Article d’archive : ce texte date de la première vie du blog, sous le pseudonyme « Don Fenice » (2007-2009). On l’a repris et remis en forme sans en changer le fond, parce que la méthode qu’il décrit reste utilisée aujourd’hui. Le reste de la rubrique Efficacité continue dans le même esprit.

Après plusieurs méthodes de tri, de priorisation et de planification, il reste un obstacle qu’aucun outil ne résout vraiment : le moment où il faut simplement commencer. Beaucoup de tâches parfaitement organisées, classées et priorisées ne se font jamais parce que personne n’a franchi le pas de les démarrer.

Article rédigé par Maxime Aubert, qui reprend et remet en forme les archives de ce blog au fil des semaines. Le fond ne change pas, la forme est actualisée.

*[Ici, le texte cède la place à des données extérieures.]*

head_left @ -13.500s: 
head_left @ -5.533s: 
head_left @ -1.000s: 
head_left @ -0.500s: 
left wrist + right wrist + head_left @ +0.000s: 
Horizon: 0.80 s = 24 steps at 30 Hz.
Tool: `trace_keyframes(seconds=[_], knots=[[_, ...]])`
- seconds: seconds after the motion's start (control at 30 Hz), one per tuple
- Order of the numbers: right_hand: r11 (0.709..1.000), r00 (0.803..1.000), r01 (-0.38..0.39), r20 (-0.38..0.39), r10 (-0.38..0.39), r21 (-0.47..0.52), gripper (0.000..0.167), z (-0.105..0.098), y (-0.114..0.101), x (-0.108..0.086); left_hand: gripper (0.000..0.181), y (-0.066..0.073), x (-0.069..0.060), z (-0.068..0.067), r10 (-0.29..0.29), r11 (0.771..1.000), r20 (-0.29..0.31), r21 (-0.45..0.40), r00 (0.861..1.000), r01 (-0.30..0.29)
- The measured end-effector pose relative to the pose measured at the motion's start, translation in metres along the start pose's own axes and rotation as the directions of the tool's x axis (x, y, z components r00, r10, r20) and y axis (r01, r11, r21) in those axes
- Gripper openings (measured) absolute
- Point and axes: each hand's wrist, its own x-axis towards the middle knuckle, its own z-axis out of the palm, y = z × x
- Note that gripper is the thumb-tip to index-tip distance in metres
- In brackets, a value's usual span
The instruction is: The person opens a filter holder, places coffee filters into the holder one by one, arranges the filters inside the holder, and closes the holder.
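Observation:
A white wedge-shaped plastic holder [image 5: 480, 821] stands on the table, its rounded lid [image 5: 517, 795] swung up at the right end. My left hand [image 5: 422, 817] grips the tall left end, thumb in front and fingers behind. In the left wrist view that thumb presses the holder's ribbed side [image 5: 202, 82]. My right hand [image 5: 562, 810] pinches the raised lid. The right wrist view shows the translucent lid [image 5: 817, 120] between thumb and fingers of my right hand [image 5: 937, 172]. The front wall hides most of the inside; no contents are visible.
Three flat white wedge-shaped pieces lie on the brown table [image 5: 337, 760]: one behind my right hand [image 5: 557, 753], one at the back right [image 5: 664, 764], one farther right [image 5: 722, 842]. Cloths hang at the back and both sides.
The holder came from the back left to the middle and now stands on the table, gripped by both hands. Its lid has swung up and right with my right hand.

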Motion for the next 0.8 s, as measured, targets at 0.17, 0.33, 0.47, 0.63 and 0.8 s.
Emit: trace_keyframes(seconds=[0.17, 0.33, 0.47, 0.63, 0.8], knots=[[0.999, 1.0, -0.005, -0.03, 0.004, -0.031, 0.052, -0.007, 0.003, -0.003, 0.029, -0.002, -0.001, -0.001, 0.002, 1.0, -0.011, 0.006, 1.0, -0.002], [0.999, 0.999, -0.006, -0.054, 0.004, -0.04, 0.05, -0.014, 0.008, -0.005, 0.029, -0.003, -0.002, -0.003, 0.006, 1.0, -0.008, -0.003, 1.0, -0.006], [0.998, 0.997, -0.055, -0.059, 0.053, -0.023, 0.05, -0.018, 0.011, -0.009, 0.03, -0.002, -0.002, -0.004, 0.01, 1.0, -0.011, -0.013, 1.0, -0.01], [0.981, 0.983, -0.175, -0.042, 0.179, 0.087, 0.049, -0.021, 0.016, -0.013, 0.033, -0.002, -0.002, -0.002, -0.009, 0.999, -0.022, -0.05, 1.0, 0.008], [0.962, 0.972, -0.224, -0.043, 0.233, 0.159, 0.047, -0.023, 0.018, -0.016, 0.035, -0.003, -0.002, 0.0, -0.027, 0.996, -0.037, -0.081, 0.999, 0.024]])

La procrastination se nourrit de la réflexion

Plus on réfléchit à une tâche sans la commencer, plus elle paraît lourde et complexe dans l’esprit, souvent bien au-delà de sa difficulté réelle. C’est un mécanisme bien documenté : l’anticipation d’une tâche désagréable coûte plus cher mentalement que son exécution effective. La solution la plus fiable reste de réduire ce temps de réflexion au minimum, en particulier pour les tâches qui ne demandent pas vraiment de décision.

Fixer une règle des 5 minutes

Une méthode simple consiste à s’engager à travailler cinq minutes seulement sur une tâche redoutée, sans obligation d’aller plus loin. Dans la grande majorité des cas, la difficulté réelle se situait dans le démarrage, pas dans l’exécution : une fois lancé, on continue naturellement bien au-delà des cinq minutes prévues.

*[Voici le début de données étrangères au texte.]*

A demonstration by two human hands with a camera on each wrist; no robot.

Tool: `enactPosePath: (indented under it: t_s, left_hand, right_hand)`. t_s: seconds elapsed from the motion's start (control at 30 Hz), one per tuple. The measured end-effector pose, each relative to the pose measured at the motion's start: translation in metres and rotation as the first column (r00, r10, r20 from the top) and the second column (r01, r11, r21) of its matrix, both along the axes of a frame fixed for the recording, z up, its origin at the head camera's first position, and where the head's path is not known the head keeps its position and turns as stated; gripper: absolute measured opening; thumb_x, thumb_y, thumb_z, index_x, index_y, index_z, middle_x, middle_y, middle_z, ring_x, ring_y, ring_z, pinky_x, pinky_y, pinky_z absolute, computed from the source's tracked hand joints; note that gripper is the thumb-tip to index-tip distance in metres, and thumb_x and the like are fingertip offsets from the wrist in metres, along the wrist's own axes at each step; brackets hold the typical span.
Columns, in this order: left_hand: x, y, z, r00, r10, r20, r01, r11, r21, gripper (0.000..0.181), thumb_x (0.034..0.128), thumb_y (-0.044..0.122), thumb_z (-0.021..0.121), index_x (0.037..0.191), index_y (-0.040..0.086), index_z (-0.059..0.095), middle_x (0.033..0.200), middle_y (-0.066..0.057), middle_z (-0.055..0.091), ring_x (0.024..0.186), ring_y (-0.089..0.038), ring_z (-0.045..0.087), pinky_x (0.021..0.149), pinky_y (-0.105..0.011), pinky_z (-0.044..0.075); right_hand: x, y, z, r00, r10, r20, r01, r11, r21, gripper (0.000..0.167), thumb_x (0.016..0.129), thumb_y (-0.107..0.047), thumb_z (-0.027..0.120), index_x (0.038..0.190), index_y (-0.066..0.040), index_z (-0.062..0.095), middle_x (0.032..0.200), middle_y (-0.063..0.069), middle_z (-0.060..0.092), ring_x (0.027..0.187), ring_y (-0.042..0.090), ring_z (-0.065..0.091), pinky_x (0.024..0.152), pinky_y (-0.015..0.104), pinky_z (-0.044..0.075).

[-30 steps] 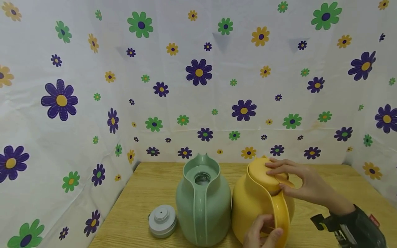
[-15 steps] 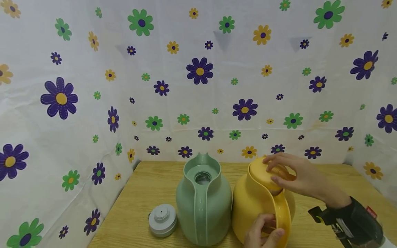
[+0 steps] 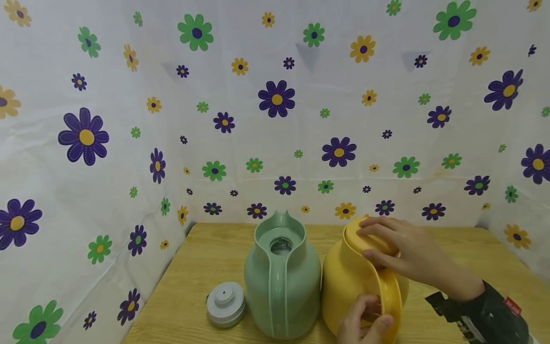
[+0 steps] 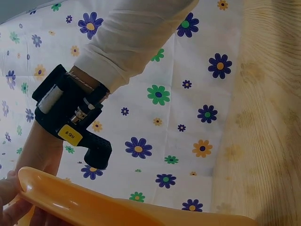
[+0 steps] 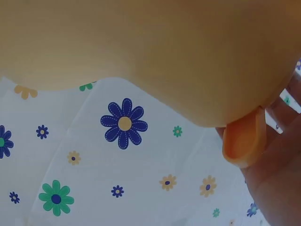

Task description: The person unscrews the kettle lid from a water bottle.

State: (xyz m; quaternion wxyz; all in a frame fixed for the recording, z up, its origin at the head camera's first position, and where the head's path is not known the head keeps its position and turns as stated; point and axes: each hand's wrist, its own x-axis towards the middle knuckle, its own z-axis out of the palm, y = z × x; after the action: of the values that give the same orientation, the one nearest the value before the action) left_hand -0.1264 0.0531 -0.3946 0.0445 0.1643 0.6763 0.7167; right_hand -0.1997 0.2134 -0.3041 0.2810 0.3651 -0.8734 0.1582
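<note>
At the right stands a yellow jug [image 3: 343, 282] with a yellow lid [image 3: 358, 239] in its collar. My left hand [image 3: 363, 322] grips the jug's handle [image 3: 391, 296] low down, thumb on the near side. Over the lid lies my right hand [image 3: 412, 248], its bent fingers across the top and its thumb at the near edge. A green jug [image 3: 258, 286] beside it has an uncovered round mouth [image 3: 281, 246]. In the right wrist view, the right hand [image 5: 282, 169] is next to an orange tab [image 5: 243, 139] below the yellow body [image 5: 164, 52].
A round grey stopper [image 3: 225, 306] sits on the wooden table [image 3: 189, 267], left of the green jug. Flower-patterned cloth [image 3: 240, 95] stands behind and at both sides. The left wrist view shows a black wrist device [image 4: 70, 113] on a white-sleeved arm [image 4: 127, 42].
My right hand lifted slightly and shifted across the lid, then settled farther left over it. My left hand keeps its grip on the handle; both jugs stay put.
</note>
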Motion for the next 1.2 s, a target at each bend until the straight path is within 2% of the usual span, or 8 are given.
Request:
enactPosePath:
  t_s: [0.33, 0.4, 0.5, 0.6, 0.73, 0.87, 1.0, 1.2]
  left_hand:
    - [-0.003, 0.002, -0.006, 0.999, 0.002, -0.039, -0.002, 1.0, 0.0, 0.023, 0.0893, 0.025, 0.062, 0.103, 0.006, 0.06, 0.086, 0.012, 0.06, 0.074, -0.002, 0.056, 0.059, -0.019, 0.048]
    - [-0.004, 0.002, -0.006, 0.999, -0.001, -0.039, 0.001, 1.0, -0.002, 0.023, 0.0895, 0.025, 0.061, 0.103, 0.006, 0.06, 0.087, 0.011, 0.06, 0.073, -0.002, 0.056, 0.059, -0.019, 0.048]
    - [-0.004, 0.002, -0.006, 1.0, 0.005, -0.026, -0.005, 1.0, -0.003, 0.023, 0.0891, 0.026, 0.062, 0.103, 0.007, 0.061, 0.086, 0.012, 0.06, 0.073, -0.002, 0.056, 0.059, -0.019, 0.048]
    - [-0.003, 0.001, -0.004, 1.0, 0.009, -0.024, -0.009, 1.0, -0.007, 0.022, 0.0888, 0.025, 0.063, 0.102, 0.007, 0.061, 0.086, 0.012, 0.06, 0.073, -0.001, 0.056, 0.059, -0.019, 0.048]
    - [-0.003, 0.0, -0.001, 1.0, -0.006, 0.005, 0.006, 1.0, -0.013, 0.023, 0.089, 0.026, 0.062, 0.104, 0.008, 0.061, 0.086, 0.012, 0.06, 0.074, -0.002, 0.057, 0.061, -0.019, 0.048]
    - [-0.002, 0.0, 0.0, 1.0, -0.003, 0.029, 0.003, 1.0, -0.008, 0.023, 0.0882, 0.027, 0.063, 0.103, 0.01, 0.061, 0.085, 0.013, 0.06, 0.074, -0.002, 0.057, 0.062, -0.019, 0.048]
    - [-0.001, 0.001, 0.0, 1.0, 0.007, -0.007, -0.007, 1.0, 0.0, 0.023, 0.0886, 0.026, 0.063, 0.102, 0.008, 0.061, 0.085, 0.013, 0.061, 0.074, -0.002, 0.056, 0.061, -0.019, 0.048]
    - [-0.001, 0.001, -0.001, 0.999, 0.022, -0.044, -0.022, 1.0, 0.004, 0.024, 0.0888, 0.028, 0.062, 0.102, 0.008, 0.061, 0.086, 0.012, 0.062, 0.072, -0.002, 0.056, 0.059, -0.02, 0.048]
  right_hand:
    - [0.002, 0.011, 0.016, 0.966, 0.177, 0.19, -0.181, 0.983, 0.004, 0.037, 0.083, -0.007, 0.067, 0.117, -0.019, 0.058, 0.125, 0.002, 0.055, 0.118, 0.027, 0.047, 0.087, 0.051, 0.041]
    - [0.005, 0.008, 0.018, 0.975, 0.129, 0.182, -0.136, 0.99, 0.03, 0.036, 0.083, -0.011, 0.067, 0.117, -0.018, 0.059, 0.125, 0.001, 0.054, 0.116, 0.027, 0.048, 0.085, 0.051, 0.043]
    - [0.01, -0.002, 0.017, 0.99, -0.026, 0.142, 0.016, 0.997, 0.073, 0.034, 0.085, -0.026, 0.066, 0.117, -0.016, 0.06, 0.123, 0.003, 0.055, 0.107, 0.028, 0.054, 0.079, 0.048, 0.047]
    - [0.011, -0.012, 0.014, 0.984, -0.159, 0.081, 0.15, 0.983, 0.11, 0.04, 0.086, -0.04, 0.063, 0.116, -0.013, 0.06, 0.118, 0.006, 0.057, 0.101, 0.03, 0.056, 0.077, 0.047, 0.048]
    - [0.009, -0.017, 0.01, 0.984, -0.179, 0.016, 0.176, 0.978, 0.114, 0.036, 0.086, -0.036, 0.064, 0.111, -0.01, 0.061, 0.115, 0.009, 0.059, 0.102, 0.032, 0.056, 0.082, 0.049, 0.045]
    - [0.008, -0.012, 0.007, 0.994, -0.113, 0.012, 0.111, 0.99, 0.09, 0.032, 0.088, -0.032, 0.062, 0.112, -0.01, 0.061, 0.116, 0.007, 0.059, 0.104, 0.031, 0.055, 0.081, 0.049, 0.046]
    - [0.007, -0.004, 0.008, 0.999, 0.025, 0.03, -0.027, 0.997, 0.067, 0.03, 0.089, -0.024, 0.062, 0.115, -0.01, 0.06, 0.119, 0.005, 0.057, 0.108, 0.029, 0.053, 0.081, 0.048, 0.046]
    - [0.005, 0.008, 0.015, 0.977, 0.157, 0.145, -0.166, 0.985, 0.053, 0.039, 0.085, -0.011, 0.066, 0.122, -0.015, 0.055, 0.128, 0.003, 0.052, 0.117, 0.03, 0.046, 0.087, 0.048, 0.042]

Cette série sur l’efficacité personnelle rejoint les idées de Tim Ferriss sur le tri des priorités : identifier ce qui compte ne sert à rien si l’action ne suit pas.

Questions fréquentes

La règle des 5 minutes fonctionne-t-elle vraiment ?

Dans la plupart des cas oui, parce que le blocage est souvent lié au démarrage plus qu’à la difficulté réelle de la tâche.

Que faire si, après 5 minutes, on n’a toujours pas envie de continuer ?

C’est acceptable : l’objectif minimal est atteint, et il vaut mieux stopper proprement et reprendre plus tard que de forcer sans énergie.